Purified bovine dermal collagen 35mg/mL and lignocaine 3mg/mL collagen implant

ZYDERM^TM 2

Purified bovine dermal collagen 65mg/mL and lignocaine 3mg/mL collagen implant

NAME OF MEDICINE

ZYDERM™ collagen implants are sterile devices composed of highly purified bovine dermal collagen that is dispersed in phosphate-buffered physiological saline.

ZYDERM™ 1 contains purified bovine dermal collagen 35mg/mL and lignocaine 3mg/mL.

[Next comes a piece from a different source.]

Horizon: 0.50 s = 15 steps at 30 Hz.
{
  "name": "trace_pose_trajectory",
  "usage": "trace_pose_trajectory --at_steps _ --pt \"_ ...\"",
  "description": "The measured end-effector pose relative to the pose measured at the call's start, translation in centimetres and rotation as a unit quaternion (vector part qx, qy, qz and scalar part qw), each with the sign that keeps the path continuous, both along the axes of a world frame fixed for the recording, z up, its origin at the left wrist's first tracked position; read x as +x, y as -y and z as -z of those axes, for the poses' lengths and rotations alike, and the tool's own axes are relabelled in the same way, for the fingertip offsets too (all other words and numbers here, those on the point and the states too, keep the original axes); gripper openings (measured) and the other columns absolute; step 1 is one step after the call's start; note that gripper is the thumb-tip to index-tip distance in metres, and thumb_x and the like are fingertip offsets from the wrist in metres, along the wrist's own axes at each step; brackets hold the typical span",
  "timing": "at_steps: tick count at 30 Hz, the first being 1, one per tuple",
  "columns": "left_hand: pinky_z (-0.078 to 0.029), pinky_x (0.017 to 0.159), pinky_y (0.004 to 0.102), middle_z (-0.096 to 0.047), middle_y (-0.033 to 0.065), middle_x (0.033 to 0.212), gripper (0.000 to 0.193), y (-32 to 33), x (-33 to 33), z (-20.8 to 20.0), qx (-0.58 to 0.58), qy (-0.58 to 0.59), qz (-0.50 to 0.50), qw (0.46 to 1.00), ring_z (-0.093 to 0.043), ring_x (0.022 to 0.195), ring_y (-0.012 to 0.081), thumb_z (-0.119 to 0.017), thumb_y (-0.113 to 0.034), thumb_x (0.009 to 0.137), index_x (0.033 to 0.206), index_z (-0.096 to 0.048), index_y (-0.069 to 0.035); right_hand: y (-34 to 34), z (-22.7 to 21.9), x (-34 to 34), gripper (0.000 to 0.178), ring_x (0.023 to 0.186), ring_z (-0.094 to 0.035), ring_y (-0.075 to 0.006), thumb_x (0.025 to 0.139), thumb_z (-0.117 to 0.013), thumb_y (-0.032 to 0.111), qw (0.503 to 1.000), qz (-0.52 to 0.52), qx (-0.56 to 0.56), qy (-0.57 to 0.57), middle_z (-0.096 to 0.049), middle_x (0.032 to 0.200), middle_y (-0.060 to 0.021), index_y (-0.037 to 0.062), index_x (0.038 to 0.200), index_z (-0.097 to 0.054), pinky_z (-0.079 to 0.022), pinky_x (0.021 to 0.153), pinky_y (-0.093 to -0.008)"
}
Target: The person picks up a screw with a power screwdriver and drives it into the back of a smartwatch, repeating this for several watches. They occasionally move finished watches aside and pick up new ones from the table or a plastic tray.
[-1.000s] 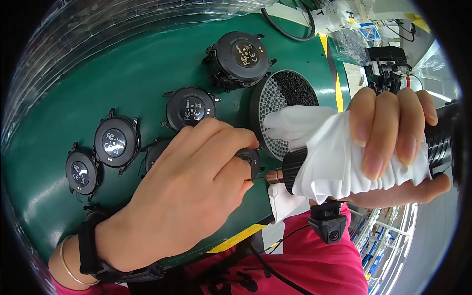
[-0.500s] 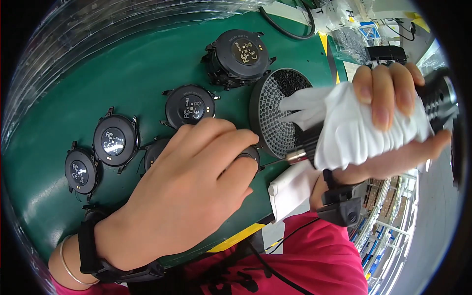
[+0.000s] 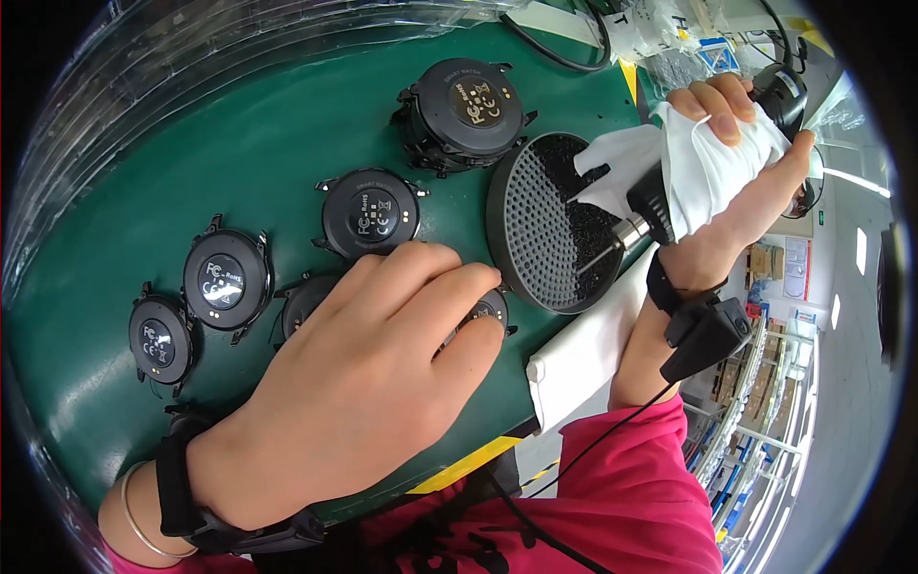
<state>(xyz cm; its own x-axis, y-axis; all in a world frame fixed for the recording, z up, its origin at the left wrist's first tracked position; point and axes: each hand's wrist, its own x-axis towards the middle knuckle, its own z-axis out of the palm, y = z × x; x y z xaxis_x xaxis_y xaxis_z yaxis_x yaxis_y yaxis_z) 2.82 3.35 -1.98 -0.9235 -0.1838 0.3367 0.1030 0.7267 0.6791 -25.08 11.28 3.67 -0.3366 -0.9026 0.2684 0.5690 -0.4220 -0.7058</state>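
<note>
My left hand [image 3: 354, 373] is closed over a black smartwatch body [image 3: 491, 306], gripping it against the green mat; most of the watch is hidden. My right hand [image 3: 741, 212] is wrapped around an electric screwdriver [image 3: 650, 199] with a white cloth [image 3: 712, 172] around its grip. The thin bit points down over the round dish [image 3: 526, 230], which has a perforated grey plate and a heap of tiny black screws [image 3: 564, 172]. Whether the bit touches a screw I cannot tell.
More watch bodies lie face down: one [image 3: 371, 212] beyond my left hand, two [image 3: 227, 277] at left, one [image 3: 306, 301] partly under my hand. A stack of them [image 3: 469, 110] stands behind. A folded white sheet [image 3: 583, 359] lies by the dish; a black cable [image 3: 564, 65] loops at the back.
My right hand has lifted the screwdriver off the watch and swung it up and right, so the bit now hangs over the screw dish. My left hand stays nearly where it was.
</note>
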Motion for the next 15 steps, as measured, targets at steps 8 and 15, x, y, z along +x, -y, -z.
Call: trace_pose_trajectory --at_steps 8,15 --pt "-0.05 0.086 0.0416 -0.062 0.0113 0.123 0.033 0.02 0.1 0.1 -0.004 -0.003 0.008 1.0 -0.058 0.107 0.0315 -0.078 -0.005 0.072 0.103 -0.067 -0.004 0.14 -0.25 0.74 0.049 0.068 -0.045 -0.0151 0.098 -0.047 0.052 0.999 0.048 0.02 0.01 -0.044 0.084 -0.0036 0.0039 0.104 -0.041 -0.039 0.076 -0.0349" --pt "-0.05 0.085 0.041 -0.062 0.0108 0.124 0.032 0.04 0.21 0.08 -0.013 -0.001 0.01 1.0 -0.058 0.107 0.0305 -0.078 -0.006 0.073 0.103 -0.067 -0.004 0.16 0.03 0.71 0.049 0.067 -0.045 -0.0149 0.099 -0.049 0.052 0.999 0.042 0.003 0.01 -0.043 0.084 -0.0037 0.0036 0.105 -0.042 -0.039 0.076 -0.0346"
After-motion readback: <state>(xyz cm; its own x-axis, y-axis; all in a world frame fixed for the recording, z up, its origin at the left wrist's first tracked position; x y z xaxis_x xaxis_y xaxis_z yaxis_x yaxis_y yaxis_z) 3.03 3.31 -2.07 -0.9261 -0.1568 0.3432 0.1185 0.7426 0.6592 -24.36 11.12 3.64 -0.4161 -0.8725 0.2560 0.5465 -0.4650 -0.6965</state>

ZYDERM™ 2 contains purified bovine dermal collagen 65mg/mL and lignocaine 3mg/mL.

Presentation

ZYDERM™ collagen implant has a whitish, opaque or semi-opaque appearance. In the event that a syringe contains material that is crystal clear (like water), the syringe must not be used. The test implant to be used prior to ZYDERM™ has the same composition as ZYDERM™.

Uses

Actions

ZYDERM™ collagen implant is introduced into the dermis for correction of contour deficiencies of this soft tissue. When injected into an extravascular connective tissue space and warmed to body temperature, the implant undergoes a fibrous transformation evolving from an opalescent gel to a white opaque mass. A soft cohesive network of fibres is formed, which is responsible for restoring skin contour. Histological examination reveals infiltration of various cell types into the collagen matrix within 24 to 48 hours after implantation. This infiltration later becomes limited to the normal cell types of connective tissue, i.e. fibroblasts and adipocytes. A newly developed vascular network can also be observed in and around the implant.

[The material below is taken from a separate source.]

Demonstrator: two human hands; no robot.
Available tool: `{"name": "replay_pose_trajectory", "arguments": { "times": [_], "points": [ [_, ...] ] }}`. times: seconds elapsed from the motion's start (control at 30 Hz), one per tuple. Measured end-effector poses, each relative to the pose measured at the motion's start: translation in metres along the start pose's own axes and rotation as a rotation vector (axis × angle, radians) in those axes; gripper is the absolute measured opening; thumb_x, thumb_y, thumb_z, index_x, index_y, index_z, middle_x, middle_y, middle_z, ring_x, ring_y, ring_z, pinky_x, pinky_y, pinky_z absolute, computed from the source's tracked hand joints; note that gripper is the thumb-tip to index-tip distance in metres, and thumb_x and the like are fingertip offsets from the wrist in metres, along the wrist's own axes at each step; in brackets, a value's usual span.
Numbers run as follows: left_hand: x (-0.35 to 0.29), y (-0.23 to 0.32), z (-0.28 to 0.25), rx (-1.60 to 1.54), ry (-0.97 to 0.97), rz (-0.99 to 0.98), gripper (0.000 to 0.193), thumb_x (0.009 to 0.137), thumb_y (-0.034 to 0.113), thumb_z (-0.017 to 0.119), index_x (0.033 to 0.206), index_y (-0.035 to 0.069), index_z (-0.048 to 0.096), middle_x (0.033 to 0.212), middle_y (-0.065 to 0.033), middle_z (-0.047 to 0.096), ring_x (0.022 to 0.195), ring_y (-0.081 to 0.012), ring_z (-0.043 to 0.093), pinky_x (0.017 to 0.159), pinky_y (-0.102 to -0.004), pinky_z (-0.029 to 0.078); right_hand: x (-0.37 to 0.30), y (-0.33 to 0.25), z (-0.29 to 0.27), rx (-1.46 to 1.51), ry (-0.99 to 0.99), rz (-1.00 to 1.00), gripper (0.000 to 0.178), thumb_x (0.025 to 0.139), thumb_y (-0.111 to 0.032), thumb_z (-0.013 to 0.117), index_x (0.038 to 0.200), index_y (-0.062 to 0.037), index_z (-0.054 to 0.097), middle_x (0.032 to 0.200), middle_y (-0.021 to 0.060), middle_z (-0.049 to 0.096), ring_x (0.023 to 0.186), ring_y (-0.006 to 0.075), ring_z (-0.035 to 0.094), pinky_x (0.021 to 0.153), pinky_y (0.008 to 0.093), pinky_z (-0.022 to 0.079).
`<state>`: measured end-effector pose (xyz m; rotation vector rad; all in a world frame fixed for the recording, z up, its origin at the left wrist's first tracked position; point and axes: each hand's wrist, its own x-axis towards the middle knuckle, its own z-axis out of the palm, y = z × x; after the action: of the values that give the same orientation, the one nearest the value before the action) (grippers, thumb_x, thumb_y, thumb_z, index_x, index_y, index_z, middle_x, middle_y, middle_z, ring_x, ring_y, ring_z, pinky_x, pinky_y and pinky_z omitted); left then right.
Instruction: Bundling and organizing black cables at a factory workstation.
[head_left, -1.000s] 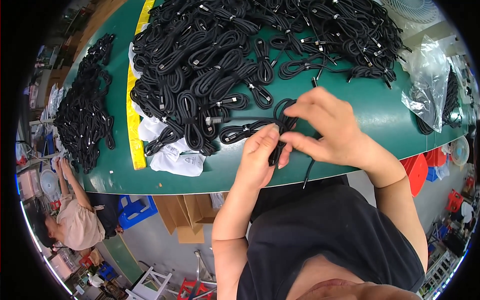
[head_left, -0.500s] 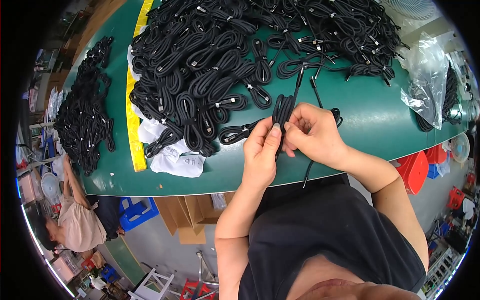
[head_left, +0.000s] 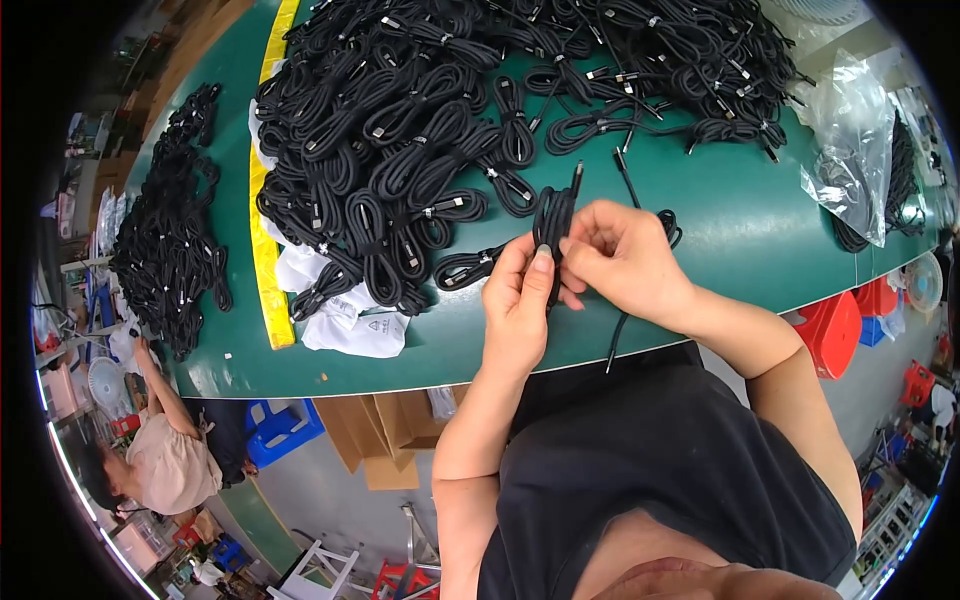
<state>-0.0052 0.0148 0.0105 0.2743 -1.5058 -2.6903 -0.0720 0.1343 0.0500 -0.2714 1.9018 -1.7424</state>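
1. the left hand [head_left: 515,300] has a closed grip on a coiled black braided cable [head_left: 549,222], thumb pressed across the loops, which stand upright just above the near edge of the table [head_left: 745,235].
2. the right hand [head_left: 630,262] touches the coil's right side, its grip nearly drawn together, fingers curled; whether a strand or tie is pinched there, i cannot tell.
3. the cable's connector end [head_left: 578,178] points up beside the top of the loops.
4. the step in hand looks like gathering and securing this coil; the next move seems to call for the left thumb to hold the loops flat while the right fingertips work at the middle.
5. against half a second earlier, the connector end stands shorter above the coil; a second ago it pointed left and the right hand was spread wider.
6. just left of the left hand lies a tied cable bundle [head_left: 466,268]; beside the right hand, a loose black cable [head_left: 669,230].
7. farther out are a large heap of cable bundles [head_left: 420,145], a white bag [head_left: 358,336], yellow tape [head_left: 268,275] and a clear plastic bag [head_left: 852,150].
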Motion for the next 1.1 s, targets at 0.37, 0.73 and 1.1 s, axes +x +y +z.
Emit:
{"name": "replay_pose_trajectory", "arguments": {
  "times": [0.37, 0.73, 1.1],
  "points": [
    [0.003, 0.0, 0.002, -0.063, 0.016, -0.018, 0.027, 0.092, 0.017, 0.044, 0.109, -0.003, 0.048, 0.087, -0.0095, 0.057, 0.067, -0.0142, 0.056, 0.056, -0.0251, 0.049, 0.002, -0.004, -0.004, 0.04, -0.019, 0.054, 0.008, 0.082, -0.001, 0.055, 0.078, 0.004, 0.05, 0.064, 0.0047, 0.056, 0.056, 0.0081, 0.054, 0.049, 0.0221, 0.043],
    [0.006, 0.005, -0.003, -0.179, -0.015, -0.118, 0.031, 0.093, 0.024, 0.043, 0.105, -0.003, 0.05, 0.08, -0.01, 0.057, 0.055, -0.0131, 0.052, 0.044, -0.0228, 0.041, 0.016, -0.005, -0.02, 0.011, -0.199, 0.14, 0.007, 0.081, -0.001, 0.056, 0.081, 0.0029, 0.051, 0.071, 0.0058, 0.059, 0.06, 0.0097, 0.055, 0.056, 0.0227, 0.045],
    [0.002, 0.01, 0.006, -0.54, -0.184, -0.507, 0.045, 0.094, 0.041, 0.033, 0.1, -0.002, 0.048, 0.066, -0.0169, 0.056, 0.036, -0.0146, 0.042, 0.03, -0.0237, 0.032, 0.025, 0.005, -0.022, -0.514, 0.204, -1.035, 0.016, 0.075, -0.013, 0.064, 0.067, -0.0027, 0.055, 0.055, 0.0046, 0.05, 0.044, 0.0195, 0.046, 0.041, 0.0271, 0.035]
  ]
}}
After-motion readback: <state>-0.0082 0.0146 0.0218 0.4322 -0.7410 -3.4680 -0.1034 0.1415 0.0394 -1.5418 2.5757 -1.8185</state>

Once in place, the collagen implant condenses; syneresis of the implant and the resulting absorption of the exuded saline result in a rapid (less than 24 hour) reduction of implant volume, which is followed by a further, but more gradual (two or more weeks) reduction as the implant stabilises. When established, the implant is similar in response and appearance to the surrounding soft tissue and is subject to the same stresses and ageing processes.

Indications

ZYDERM™ 1 collagen implant is indicated for the correction of contour deformities of the dermis in non-weight bearing areas. ZYDERM™ 2 is indicated particularly for deeper depressions, more pronounced contour problems, and glabellar frown lines. The aetiology and distensibility of the lesion, tissue stress at the implant site, and the tissue plane of placement of the implant will affect the degree and duration of contour restoration. ZYDERM™ collagen implant should be injected into the superficial papillary dermis.

Dosage and Administration

A test implantation using ZYDERM™ Test Dose (0.1mL) must be completed and evaluated prior to soft tissue deficiency correction with any injectable collagen implant.

ZYDERM™ Test Dose has the same composition as ZYDERM™.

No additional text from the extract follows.